I'm working on a typescript/javascript numeric project, I obvserved some cases of accuracy issue, as compared to c++ calculation result. I searched in google and v8-dev group, bascially everyone is saying javascript number has the same accuracy as c++ double type.
I'm thinking maybe some of the accuracy issue is due to algorithm, below is an example of polynomial calculation:
typescript
code, nothing fancy, just basic complex number operations( add / sub / multiplication / division )
class Complex {
constructor(r: number = 0.0, i: number = 0.0) {
this._real = r;
this._imag = i;
}
_real: number;
_imag: number;
}
namespace Complex {
export function add(c1: Complex, c2: Complex): Complex {
return new Complex(c1._real + c2._real, c1._imag + c2._imag);
}
export function sub(c1: Complex, c2: Complex): Complex {
return new Complex(c1._real - c2._real, c1._imag - c2._imag);
}
export function mul(c1: Complex, c2: Complex): Complex {
return new Complex(
c1._real * c2._real - c1._imag * c2._imag,
c1._real * c2._imag + c1._imag * c2._real);
}
export function div(c1: Complex, c2: Complex): Complex {
return new Complex(
(c1._real * c2._real + c1._imag * c2._imag) /
(c2._real * c2._real + c2._imag * c2._imag),
(c1._imag * c2._real - c1._real * c2._imag) /
(c2._real * c2._real + c2._imag * c2._imag));
}
}
const g: Complex = new Complex(4.0, -6.000000000000001e-006);
const D: Complex = new Complex(4.0000000000086198, -6.39999999998621e-006);
const G: Complex = Complex.div(Complex.sub(g, D), Complex.add(g, D));
js result for G:
Complex {_real: -1.1548604230893913e-12, _imag: 4.9999999996432116e-8}
c++ code doing the same calculation, build with mingw-64:
#include<limits>
#include<iostream>
#include<complex>
typedef std::numeric_limits< double > dbl;
int main(int argc, char** argv) {
std::cout.precision(dbl::max_digits10);
std::complex<double> g = std::complex<double>(4.0, -6.000000000000001e-006);
std::complex<double> D = std::complex<double>(4.0000000000086198, -6.39999999998621e-006);
const std::complex<double> G = (g-D)/(g+D);
std::cout << G;
return 0;
}
c++ result for G: (-1.1549714453918537e-012,4.9999999996432057e-008)

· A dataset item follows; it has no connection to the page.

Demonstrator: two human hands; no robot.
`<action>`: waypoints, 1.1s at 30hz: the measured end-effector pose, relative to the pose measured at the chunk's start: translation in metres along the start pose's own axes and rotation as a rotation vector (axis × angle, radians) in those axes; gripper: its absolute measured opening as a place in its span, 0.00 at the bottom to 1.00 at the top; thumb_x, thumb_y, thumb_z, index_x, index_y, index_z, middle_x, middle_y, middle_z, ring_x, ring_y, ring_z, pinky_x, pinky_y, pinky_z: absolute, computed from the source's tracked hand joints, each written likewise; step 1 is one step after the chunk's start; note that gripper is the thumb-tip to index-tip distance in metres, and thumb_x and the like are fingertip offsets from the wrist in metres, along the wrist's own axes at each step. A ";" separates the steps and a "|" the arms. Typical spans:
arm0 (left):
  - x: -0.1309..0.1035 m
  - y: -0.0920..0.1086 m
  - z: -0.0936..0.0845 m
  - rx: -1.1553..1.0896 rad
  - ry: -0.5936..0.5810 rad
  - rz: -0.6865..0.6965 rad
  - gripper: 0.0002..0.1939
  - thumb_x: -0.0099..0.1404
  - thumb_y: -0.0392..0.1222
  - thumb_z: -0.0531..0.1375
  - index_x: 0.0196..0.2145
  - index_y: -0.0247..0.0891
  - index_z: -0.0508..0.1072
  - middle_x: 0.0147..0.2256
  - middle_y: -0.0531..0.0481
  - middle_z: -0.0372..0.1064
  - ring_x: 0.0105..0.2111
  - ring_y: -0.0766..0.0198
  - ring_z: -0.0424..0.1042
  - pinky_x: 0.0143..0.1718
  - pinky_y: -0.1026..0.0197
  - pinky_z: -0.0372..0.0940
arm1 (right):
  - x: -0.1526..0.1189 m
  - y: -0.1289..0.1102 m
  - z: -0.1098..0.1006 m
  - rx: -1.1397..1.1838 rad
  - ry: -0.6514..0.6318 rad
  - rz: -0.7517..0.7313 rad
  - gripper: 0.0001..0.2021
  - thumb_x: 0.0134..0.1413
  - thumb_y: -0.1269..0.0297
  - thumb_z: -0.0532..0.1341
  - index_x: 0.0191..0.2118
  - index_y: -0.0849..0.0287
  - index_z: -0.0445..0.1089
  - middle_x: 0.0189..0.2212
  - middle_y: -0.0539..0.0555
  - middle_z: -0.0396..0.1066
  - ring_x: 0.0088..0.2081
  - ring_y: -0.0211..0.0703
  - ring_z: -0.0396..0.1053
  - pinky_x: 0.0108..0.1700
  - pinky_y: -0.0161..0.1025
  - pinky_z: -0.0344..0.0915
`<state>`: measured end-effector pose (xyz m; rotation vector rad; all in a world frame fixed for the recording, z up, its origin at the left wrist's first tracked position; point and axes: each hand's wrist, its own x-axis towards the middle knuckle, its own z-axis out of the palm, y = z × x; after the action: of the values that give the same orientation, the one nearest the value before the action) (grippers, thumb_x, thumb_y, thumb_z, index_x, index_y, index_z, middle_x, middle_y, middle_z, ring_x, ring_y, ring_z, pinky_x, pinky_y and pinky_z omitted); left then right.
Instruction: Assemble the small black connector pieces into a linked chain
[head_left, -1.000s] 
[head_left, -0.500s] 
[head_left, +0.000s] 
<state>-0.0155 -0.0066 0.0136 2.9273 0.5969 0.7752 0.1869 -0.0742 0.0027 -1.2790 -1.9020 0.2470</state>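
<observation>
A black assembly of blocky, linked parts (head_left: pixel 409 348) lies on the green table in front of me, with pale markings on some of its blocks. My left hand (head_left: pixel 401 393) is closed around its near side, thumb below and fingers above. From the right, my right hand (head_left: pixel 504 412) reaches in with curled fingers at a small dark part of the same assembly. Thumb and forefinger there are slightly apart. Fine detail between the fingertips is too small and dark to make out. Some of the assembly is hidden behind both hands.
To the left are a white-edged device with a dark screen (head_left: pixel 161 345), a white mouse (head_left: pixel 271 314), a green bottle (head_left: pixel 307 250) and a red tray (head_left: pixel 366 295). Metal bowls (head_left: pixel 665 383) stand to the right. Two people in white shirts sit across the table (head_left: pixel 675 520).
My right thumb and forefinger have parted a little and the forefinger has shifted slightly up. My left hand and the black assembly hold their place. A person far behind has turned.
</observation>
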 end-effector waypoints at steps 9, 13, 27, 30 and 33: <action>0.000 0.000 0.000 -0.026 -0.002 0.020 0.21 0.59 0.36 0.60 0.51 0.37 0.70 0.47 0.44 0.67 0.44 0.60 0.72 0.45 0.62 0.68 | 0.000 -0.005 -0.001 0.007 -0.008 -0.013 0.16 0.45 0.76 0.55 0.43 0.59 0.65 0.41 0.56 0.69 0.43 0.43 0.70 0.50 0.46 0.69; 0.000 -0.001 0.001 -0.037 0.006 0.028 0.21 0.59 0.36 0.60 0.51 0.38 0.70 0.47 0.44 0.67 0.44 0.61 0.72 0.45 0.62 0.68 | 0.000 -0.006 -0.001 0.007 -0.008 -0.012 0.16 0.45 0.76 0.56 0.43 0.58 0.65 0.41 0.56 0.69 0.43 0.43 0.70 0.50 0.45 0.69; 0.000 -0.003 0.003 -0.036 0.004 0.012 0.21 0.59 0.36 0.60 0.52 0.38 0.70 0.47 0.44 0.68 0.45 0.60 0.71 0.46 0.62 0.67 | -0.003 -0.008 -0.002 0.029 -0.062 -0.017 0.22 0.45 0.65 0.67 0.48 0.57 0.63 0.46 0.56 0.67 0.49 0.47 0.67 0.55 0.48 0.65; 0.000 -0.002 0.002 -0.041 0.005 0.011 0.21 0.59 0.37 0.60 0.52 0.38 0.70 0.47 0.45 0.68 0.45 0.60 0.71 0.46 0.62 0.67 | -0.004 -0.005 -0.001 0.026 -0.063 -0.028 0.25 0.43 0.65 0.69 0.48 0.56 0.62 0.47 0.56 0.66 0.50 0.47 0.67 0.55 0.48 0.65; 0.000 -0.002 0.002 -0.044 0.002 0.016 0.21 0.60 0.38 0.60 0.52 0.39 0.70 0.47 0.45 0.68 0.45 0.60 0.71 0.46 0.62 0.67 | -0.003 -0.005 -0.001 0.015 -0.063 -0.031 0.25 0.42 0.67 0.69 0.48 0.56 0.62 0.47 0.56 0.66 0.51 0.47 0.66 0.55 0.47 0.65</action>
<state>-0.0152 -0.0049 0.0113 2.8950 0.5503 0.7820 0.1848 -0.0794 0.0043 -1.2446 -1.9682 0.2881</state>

I know the difference is not big, but I have other statistic calculatoin which is more complicated than this and didn't lose accuracy, and this part is in the middle of the calculation, if there's accuracy dip here, the final result will be even less accurate.
Does this mean c++ code is optimized? How to improve js code to have the same accuracy here? thank you!